JuliaData / DBFTables.jl

Read and write DBF (dBase) tabular data in Julia
Other
10 stars 11 forks source link

Handle Integers correctly #20

Open rafaqz opened 1 year ago

rafaqz commented 1 year ago

From the dbase spec

I | Long | 4 bytes.        Leftmost bit used to indicate sign, 0 negative.

A zero sign bit means negative numbers. E.g. not a regular julia/C Int32 at all:

julia> bitstring(Int32(-1))
"11111111111111111111111111111111"
visr commented 1 year ago

How odd. So the sign is reversed, and also it is 32 bits instead of 64:

https://github.com/JuliaData/DBFTables.jl/blob/6b4ef1ab5843225a0e0fae04abbc3bbb44fcac44/src/DBFTables.jl#L57-L58

Are integers in practice mostly encoded as type N without decimals, and that this therefore hasn't really been an issue before? Regardless would be good to fix.

rafaqz commented 1 year ago

Yeah this is a pretty weird format.

I think yes, mostly .dbf uses string numbers like 'N' for everything so we just haven't noticed yet. We'll need to find some test data that has the column types missing from the current tests.

rafaqz commented 1 year ago

According to this I is only used by visual fox pro anyway:

http://www.independent-software.com/dbase-dbf-dbt-file-format.html

~~And Microsoft ODBC doesn't use them at all https://learn.microsoft.com/en-us/sql/odbc/microsoft/dbase-data-types?view=sql-server-ver16 Maybe we can just not handle I at all.~~

Hmm maybe its not so clear what ODBC uses.
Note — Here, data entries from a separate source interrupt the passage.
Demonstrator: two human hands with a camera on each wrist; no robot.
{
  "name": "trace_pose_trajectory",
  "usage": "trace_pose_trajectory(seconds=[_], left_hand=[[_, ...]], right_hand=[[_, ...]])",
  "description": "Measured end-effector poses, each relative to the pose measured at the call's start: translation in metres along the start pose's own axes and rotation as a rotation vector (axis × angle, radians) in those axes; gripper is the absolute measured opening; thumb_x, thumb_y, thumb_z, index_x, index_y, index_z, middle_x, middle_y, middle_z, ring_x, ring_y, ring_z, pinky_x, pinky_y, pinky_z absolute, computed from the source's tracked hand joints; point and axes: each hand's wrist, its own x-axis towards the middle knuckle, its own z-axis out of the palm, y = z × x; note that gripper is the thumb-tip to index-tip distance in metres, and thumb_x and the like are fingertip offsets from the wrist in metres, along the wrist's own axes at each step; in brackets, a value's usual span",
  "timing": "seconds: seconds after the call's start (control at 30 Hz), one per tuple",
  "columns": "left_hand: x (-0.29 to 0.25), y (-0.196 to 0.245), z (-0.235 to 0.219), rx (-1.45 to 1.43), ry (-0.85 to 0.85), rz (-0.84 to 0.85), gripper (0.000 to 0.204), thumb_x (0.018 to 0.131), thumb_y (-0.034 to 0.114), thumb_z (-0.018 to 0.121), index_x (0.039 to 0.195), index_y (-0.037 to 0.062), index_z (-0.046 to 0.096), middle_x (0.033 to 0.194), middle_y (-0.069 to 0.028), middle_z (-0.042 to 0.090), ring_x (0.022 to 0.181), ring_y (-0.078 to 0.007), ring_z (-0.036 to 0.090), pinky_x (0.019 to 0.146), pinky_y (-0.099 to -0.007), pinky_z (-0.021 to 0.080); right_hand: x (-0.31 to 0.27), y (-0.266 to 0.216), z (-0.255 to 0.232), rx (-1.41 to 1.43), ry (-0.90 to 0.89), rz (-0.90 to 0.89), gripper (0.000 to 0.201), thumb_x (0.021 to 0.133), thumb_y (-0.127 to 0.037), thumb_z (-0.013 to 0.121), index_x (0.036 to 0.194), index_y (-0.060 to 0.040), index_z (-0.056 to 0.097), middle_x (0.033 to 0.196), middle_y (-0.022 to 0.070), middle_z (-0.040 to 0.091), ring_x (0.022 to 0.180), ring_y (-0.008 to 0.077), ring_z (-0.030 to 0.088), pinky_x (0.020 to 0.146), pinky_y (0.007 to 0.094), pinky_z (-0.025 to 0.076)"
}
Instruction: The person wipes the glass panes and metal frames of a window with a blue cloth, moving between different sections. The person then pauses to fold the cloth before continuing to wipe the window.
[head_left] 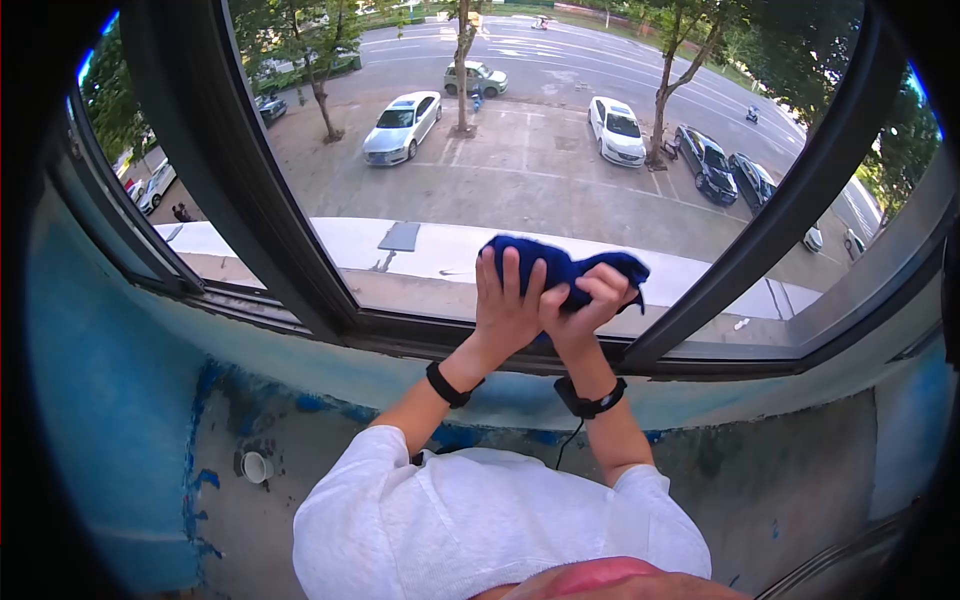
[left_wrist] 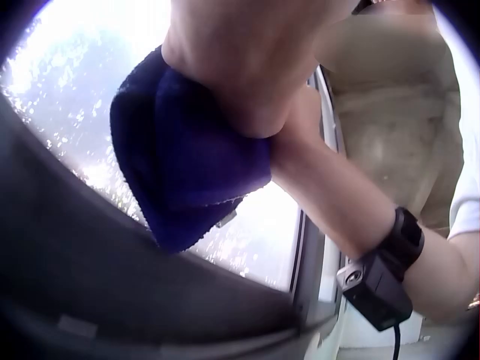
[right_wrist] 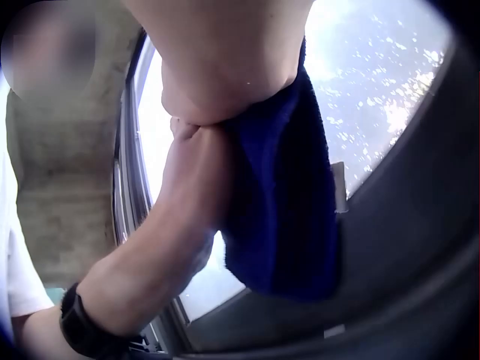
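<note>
A dark blue cloth [head_left: 530,258] is held up in front of the window glass in the head view. The left hand [head_left: 508,303] lies on its left part with fingers extended and spread. Beside it, the right hand [head_left: 588,305] grips the cloth's right part with curled fingers. The two hands are close together at the thumbs. In the left wrist view the blue cloth [left_wrist: 202,150] hangs in folds below the hand. The right wrist view shows the cloth [right_wrist: 281,195] hanging beside both hands; the fingertips are hidden there.
Dark window frame bars [head_left: 225,170] slant on both sides, above a sill rail [head_left: 420,335]. A white cup [head_left: 256,467] stands on the floor at the lower left. Blue painted walls [head_left: 100,400] flank the person. Parked cars and trees are outside.
</note>
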Motion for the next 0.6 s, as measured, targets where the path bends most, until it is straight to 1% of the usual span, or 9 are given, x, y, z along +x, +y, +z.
trace_pose_trajectory(seconds=[0.07, 0.13, 0.17, 0.27, 0.37, 0.47, 0.53, 0.57, 0.6], left_hand=[[0.068, -0.001, -0.011, -0.048, 0.143, -0.058, 0.06, 0.092, 0.028, 0.056, 0.146, 0.0057, 0.041, 0.154, -0.0341, 0.023, 0.137, -0.0616, 0.025, 0.108, -0.0685, 0.026], [0.135, -0.009, -0.033, -0.031, 0.144, -0.058, 0.055, 0.091, 0.025, 0.055, 0.143, 0.009, 0.047, 0.155, -0.0304, 0.027, 0.138, -0.0576, 0.027, 0.111, -0.0628, 0.027], [0.163, -0.014, -0.046, -0.058, 0.162, -0.041, 0.053, 0.091, 0.023, 0.055, 0.142, 0.0114, 0.05, 0.156, -0.0282, 0.027, 0.139, -0.055, 0.028, 0.112, -0.0608, 0.027], [0.184, -0.029, -0.054, -0.08, 0.225, -0.008, 0.052, 0.09, 0.023, 0.056, 0.141, 0.0142, 0.052, 0.156, -0.0262, 0.029, 0.14, -0.053, 0.029, 0.111, -0.0598, 0.029], [0.138, -0.041, -0.046, -0.032, 0.193, -0.029, 0.05, 0.091, 0.026, 0.056, 0.14, 0.016, 0.053, 0.154, -0.0256, 0.032, 0.139, -0.0526, 0.032, 0.11, -0.0582, 0.032], [0.057, -0.056, -0.029, -0.011, 0.197, -0.059, 0.049, 0.095, 0.033, 0.054, 0.141, 0.0149, 0.051, 0.154, -0.0269, 0.032, 0.135, -0.0567, 0.034, 0.106, -0.0624, 0.033], [-0.002, -0.068, -0.023, -0.006, 0.157, -0.055, 0.058, 0.095, 0.037, 0.055, 0.147, 0.0137, 0.043, 0.158, -0.0269, 0.021, 0.138, -0.0571, 0.027, 0.106, -0.0655, 0.031], [-0.045, -0.074, -0.016, 0.008, -0.01, -0.055, 0.038, 0.097, 0.031, 0.054, 0.133, 0.021, 0.047, 0.157, -0.0338, 0.011, 0.135, -0.0668, 0.017, 0.103, -0.076, 0.027], [-0.071, -0.078, -0.019, 0.007, -0.036, -0.09, 0.035, 0.097, 0.03, 0.054, 0.13, 0.0213, 0.047, 0.156, -0.0341, 0.01, 0.135, -0.0671, 0.017, 0.102, -0.0768, 0.027]], right_hand=[[0.065, -0.005, 0.006, 0.002, 0.06, -0.048, 0.021, 0.075, -0.007, 0.058, 0.093, -0.0059, 0.047, 0.09, 0.0112, 0.05, 0.085, 0.025, 0.047, 0.083, 0.0378, 0.033], [0.125, -0.018, 0.015, -0.016, 0.156, -0.002, 0.018, 0.079, -0.006, 0.059, 0.093, -0.0035, 0.048, 0.093, 0.0137, 0.052, 0.089, 0.0269, 0.049, 0.084, 0.0392, 0.035], [0.147, -0.015, 0.024, -0.028, 0.26, -0.038, 0.021, 0.076, -0.011, 0.064, 0.093, -0.0066, 0.052, 0.093, 0.0118, 0.055, 0.09, 0.0264, 0.054, 0.083, 0.0396, 0.033], [0.165, -0.029, 0.033, -0.073, 0.306, -0.045, 0.022, 0.08, -0.011, 0.065, 0.1, -0.0047, 0.055, 0.101, 0.0142, 0.056, 0.098, 0.0283, 0.053, 0.086, 0.0409, 0.034], [0.122, -0.034, 0.042, -0.056, 0.294, -0.086, 0.027, 0.087, -0.01, 0.064, 0.113, -0.0044, 0.058, 0.112, 0.0164, 0.056, 0.105, 0.0313, 0.051, 0.09, 0.0423, 0.034], [0.055, -0.048, 0.046, -0.11, 0.101, -0.042, 0.027, 0.082, -0.013, 0.062, 0.107, -0.0071, 0.056, 0.101, 0.0122, 0.056, 0.093, 0.0266, 0.052, 0.082, 0.0409, 0.032], [0.004, -0.06, 0.049, -0.105, -0.051, -0.022, 0.023, 0.083, -0.01, 0.058, 0.104, -0.0056, 0.052, 0.1, 0.0137, 0.052, 0.094, 0.0279, 0.048, 0.085, 0.0418, 0.032], [-0.021, -0.066, 0.053, -0.089, -0.084, -0.016, 0.024, 0.082, -0.011, 0.059, 0.105, -0.006, 0.051, 0.102, 0.0139, 0.052, 0.095, 0.0278, 0.048, 0.085, 0.0421, 0.032], [-0.046, -0.073, 0.058, -0.068, -0.1, 0.005, 0.025, 0.082, -0.011, 0.059, 0.106, -0.0061, 0.051, 0.103, 0.0141, 0.053, 0.095, 0.0278, 0.048, 0.085, 0.0424, 0.032]])
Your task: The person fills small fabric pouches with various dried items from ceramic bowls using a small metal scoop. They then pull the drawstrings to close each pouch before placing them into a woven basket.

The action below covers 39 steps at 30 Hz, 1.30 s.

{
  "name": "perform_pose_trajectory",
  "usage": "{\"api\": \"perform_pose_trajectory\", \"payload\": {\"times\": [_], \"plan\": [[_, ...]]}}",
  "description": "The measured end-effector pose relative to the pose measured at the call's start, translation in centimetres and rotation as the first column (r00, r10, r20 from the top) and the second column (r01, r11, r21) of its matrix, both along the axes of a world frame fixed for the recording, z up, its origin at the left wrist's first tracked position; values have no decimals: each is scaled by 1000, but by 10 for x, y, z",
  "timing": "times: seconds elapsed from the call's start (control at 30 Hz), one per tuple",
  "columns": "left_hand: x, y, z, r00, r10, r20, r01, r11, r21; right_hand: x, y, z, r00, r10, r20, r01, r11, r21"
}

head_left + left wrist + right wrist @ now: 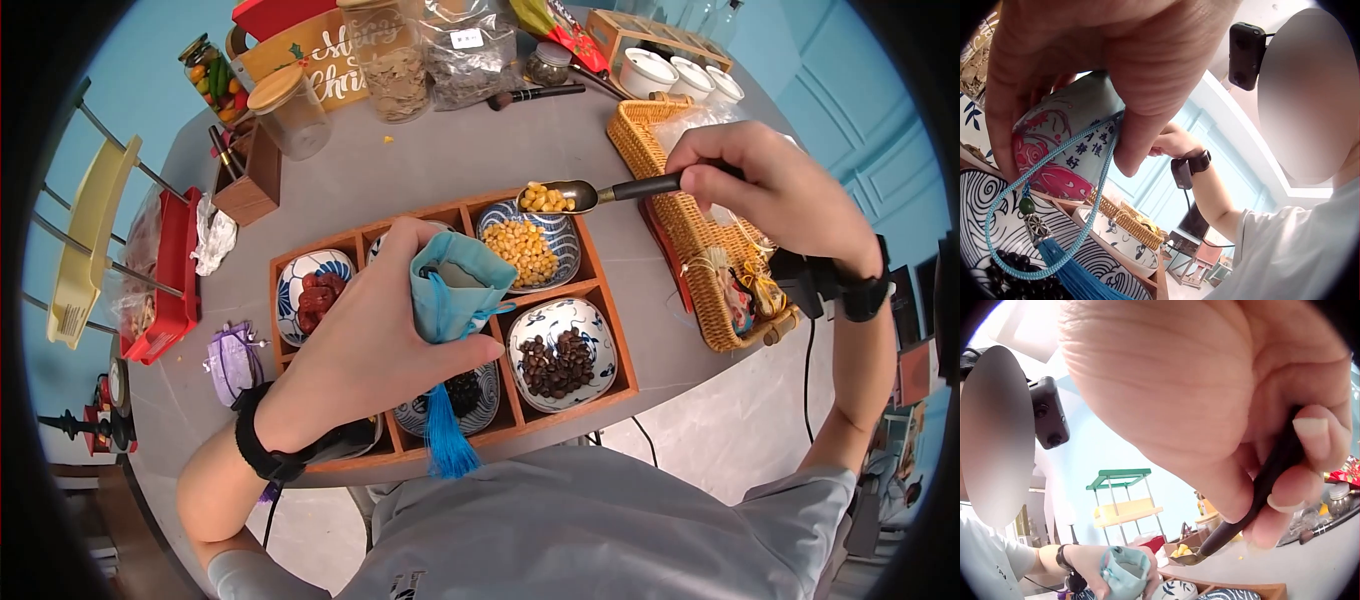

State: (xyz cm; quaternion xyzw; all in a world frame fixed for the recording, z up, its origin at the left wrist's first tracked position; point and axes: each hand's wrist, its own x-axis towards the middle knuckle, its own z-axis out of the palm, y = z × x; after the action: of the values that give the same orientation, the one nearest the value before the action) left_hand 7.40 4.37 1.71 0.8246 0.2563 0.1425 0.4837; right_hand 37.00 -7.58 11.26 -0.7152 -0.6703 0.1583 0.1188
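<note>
My left hand (350, 345) grips a light blue drawstring pouch (450, 300), its mouth open and facing up, over the compartmented wooden tray (612, 325). A blue cord and tassel (447, 440) hang from it; the left wrist view shows pink print and dark characters on its side. By its black handle, my right hand (775, 185) holds a small metal scoop (575, 192). Yellow corn kernels (545, 198) lie in the scoop, which is above the far edge of a blue-patterned dish (568, 248) with more kernels. Nearer me, a white-and-blue dish (597, 375) holds dark brown beans.
Reddish dried fruit (320, 297) fills a dish at the tray's left; black beans (462, 392) lie in a front dish. A wicker basket (625, 130) stands right. Jars, a bag of dried goods (470, 60) and a brush (540, 96) line the back. A purple pouch (233, 362) lies left.
</note>
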Motion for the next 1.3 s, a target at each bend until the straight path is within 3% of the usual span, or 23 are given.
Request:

The dbase 7 spec seems to be what this package was built from? but probably most files are III or V ?

visr commented 1 year ago

dc0cafb5e712807a7460847bdbc5ddb5e423fa8c mentions dBase III+ / xBase. Most of that code is still the same as far as dBase support. Later I used the references under https://github.com/JuliaData/DBFTables.jl#format-description-resources, of which the .dk site mentions:

Note that this structure is valid for Xbase - and dBASE v. III - 5. Later versions of dBASE has a different layout, like dBASE 7

So I wouldn't say this package is based on v7, but older versions, that seem to be more commonly used with shapefiles.

rafaqz commented 1 year ago

Ok so its dbase III with some types mixed in from later versions and Fox Pro.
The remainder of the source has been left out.